Cowards, all of them, they at best offered whispered rebukes when Trump threatened the destruction of Iranian civilisation in a single night. But tax a barrel of oil and “Oh my god, this is intolerable!”
Iran has every right to insist on reparations but they will only come about if Iran succeeds in imposing its position on the belligerents. The Israelis and Americans are unlikely to face justice at the ICC or ICJ, so reparations must be extracted from the other enabling states like the UK, Australia, New Zealand, Germany and France. It is an elegant solution.
One thing the Iranians will hopefully recover soon is their stolen money. Experts estimate more than $100 billion remains blocked in foreign banks (including in the US, Qatar, South Korea, and Iraq).
We should remember that since 1979 the western world has grievously damaged Iran’s economy via sanctions and the weaponisation of international trading systems, as well as blocking its integration within the community of nations.
If Iran succeeds in extracting reparations, it will be a world historic moment. It will be an achievement that will benefit countries around the globe which are assailed by major powers. Nuclear powers like the US and Israel should respect the territorial integrity of non-nuclear states. They have done the opposite – and should face consequences.

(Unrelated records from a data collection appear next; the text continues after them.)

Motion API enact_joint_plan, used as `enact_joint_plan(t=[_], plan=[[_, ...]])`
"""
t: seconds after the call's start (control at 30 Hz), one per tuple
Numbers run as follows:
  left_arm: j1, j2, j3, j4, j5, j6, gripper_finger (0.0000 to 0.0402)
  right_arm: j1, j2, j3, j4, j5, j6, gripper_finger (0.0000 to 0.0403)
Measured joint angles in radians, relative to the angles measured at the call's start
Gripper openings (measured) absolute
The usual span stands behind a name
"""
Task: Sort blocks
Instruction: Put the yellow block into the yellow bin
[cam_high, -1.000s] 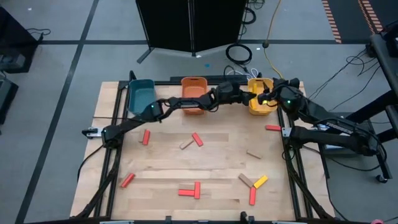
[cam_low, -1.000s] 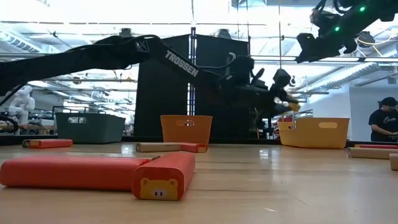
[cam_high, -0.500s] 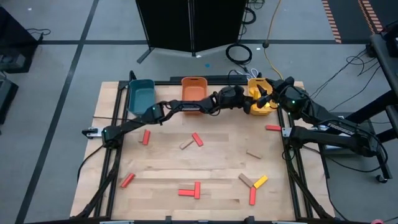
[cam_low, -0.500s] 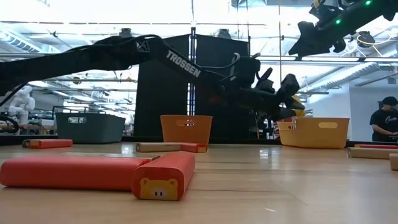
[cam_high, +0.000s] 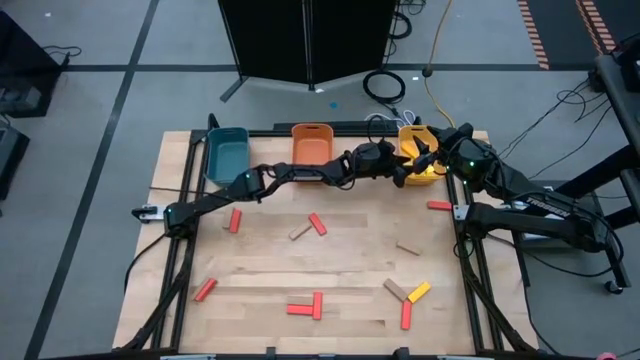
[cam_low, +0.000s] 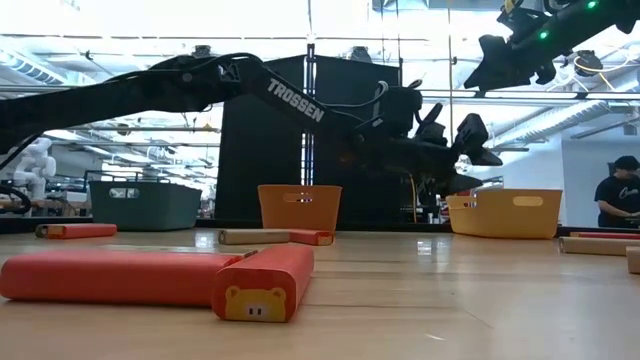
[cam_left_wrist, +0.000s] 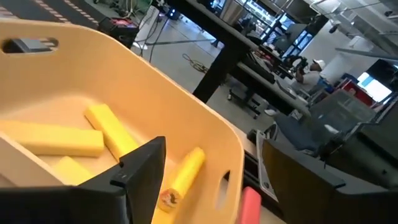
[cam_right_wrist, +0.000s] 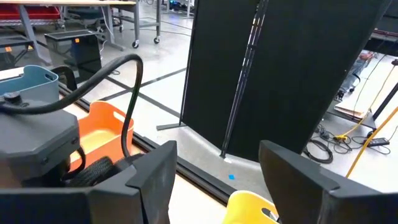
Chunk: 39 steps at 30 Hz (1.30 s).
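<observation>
Left gripper (cam_high: 408, 170) is stretched across the back of the light wooden tabletop (cam_high: 340, 260) to the yellow plastic bin (cam_left_wrist: 186, 118) at the far right corner, jaws released and held over the bin's near edge; nothing is seen between them

In the left wrist view a yellow rectangular block (cam_left_wrist: 180, 177) is caught tilted inside the bin, judged to be just dropped; two more yellow blocks (cam_left_wrist: 81, 134) lie flat on the bin floor

Right gripper (cam_high: 440, 150) hangs high above the same bin, jaws parted and empty, waiting

Step in hand is judged as the release into the yellow bin. To do it well:
- jaws should be kept wide until the block is seen settled below the rim
- the arm should be lifted straight up before any sideways move, so the bin wall is not clipped
- the retreat path should be kept clear of the right arm, which sits just beside the left wrist

Left to sort on the tabletop: red flat blocks (cam_high: 234, 220) scattered left, centre and front, one red block (cam_high: 438, 206) near the right edge, tan wooden blocks (cam_high: 407, 248) mid-right, one yellow block (cam_high: 418, 292) touching a tan one at front right

Orange plastic bin (cam_high: 311, 143) and teal plastic bin (cam_high: 226, 152) stand along the back edge; contents cannot be told from above
</observation>
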Motion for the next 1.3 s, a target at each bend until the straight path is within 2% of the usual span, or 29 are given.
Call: enact_joint_plan(t=[0.07, 0.2, 0.33, 0.47, 0.6, 0.8, 0.9, 1.0, 1.13, 1.3], plan=[[0.009, -0.003, 0.000, -0.003, 0.008, 0.013, 0.0262, 0.000, 0.000, 0.000, -0.001, 0.000, 0.000, 0.0222], [0.010, -0.015, -0.001, -0.069, 0.118, 0.034, 0.0253, 0.000, 0.000, 0.000, -0.022, -0.011, -0.004, 0.0222], [-0.009, -0.049, -0.001, -0.183, 0.153, 0.147, 0.0242, 0.000, 0.000, 0.000, -0.033, -0.110, -0.011, 0.0222], [-0.025, -0.101, -0.001, -0.283, 0.119, 0.272, 0.0235, 0.000, -0.003, 0.000, -0.032, -0.227, -0.008, 0.0222], [-0.038, -0.191, -0.001, -0.497, 0.110, 0.375, 0.0235, 0.000, -0.009, 0.000, -0.011, -0.355, -0.001, 0.0222], [-0.051, -0.349, 0.000, -0.992, 0.011, 0.494, 0.0235, 0.034, -0.012, 0.001, 0.048, -0.548, 0.012, 0.0222], [-0.061, -0.399, 0.000, -1.226, -0.020, 0.518, 0.0235, 0.074, -0.011, 0.001, 0.073, -0.575, 0.033, 0.0222], [-0.094, -0.431, 0.000, -1.426, -0.094, 0.533, 0.0235, 0.116, -0.011, 0.001, 0.081, -0.573, 0.047, 0.0222], [-0.175, -0.441, -0.037, -1.553, -0.204, 0.481, 0.0235, 0.163, -0.019, 0.001, 0.080, -0.572, 0.052, 0.0222], [-0.313, -0.445, -0.114, -1.544, -0.270, 0.405, 0.0235, 0.211, -0.057, 0.001, 0.070, -0.573, 0.046, 0.0222]])
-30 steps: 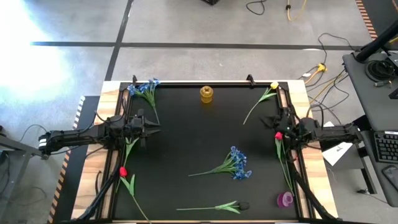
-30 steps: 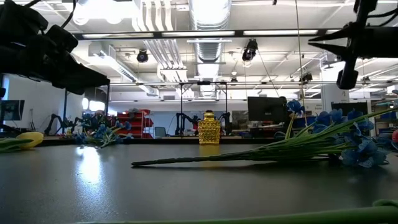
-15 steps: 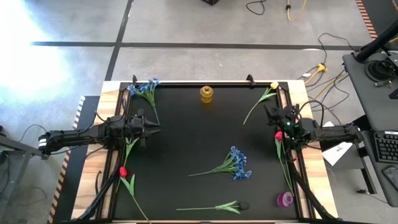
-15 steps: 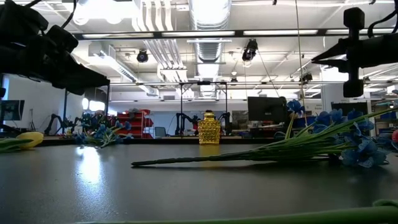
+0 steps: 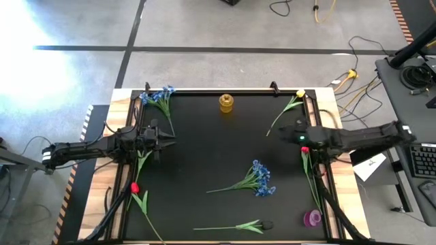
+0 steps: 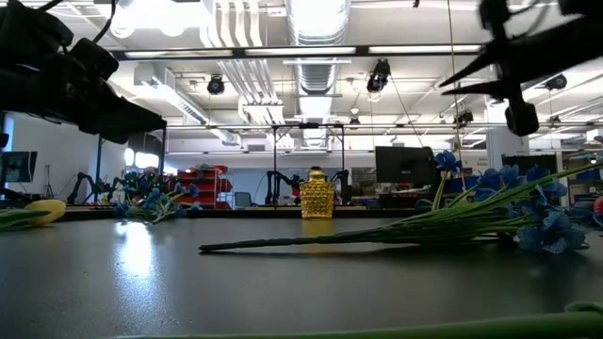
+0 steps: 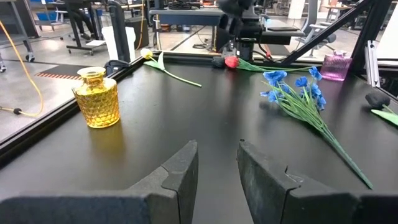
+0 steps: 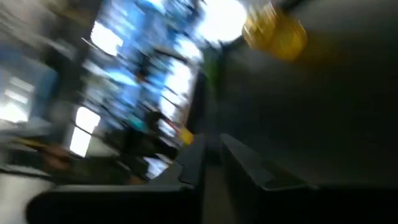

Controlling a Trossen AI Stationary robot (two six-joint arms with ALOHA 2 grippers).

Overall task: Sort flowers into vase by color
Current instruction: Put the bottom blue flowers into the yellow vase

For these reasons and more, I hope the Iranian government succeeds in its historic mission to preserve the territorial integrity of the sovereign state of Iran and that they can receive just compensation for the terrible crimes committed against them.
I will give the last word to Mohaddeseh Fallahat, a mother who spoke to the UN Human Rights Council this month about losing her daughter to a US airstrike at Minab at the very start of the US-Israeli war on Iran:
“As they walked out the door, they simply said, Mum, come pick us up after school. That simple sentence now repeats in my mind a thousand times. Each time my heart burns with pain. No mother ever thinks she will send her child off to school with a smile, only to be met with silence.”
Eugene Doyle is a writer based in Wellington. He has written extensively on the Middle East, as well as peace and security issues in the Asia Pacific region. He hosts the public policy platform solidarity.co.nz.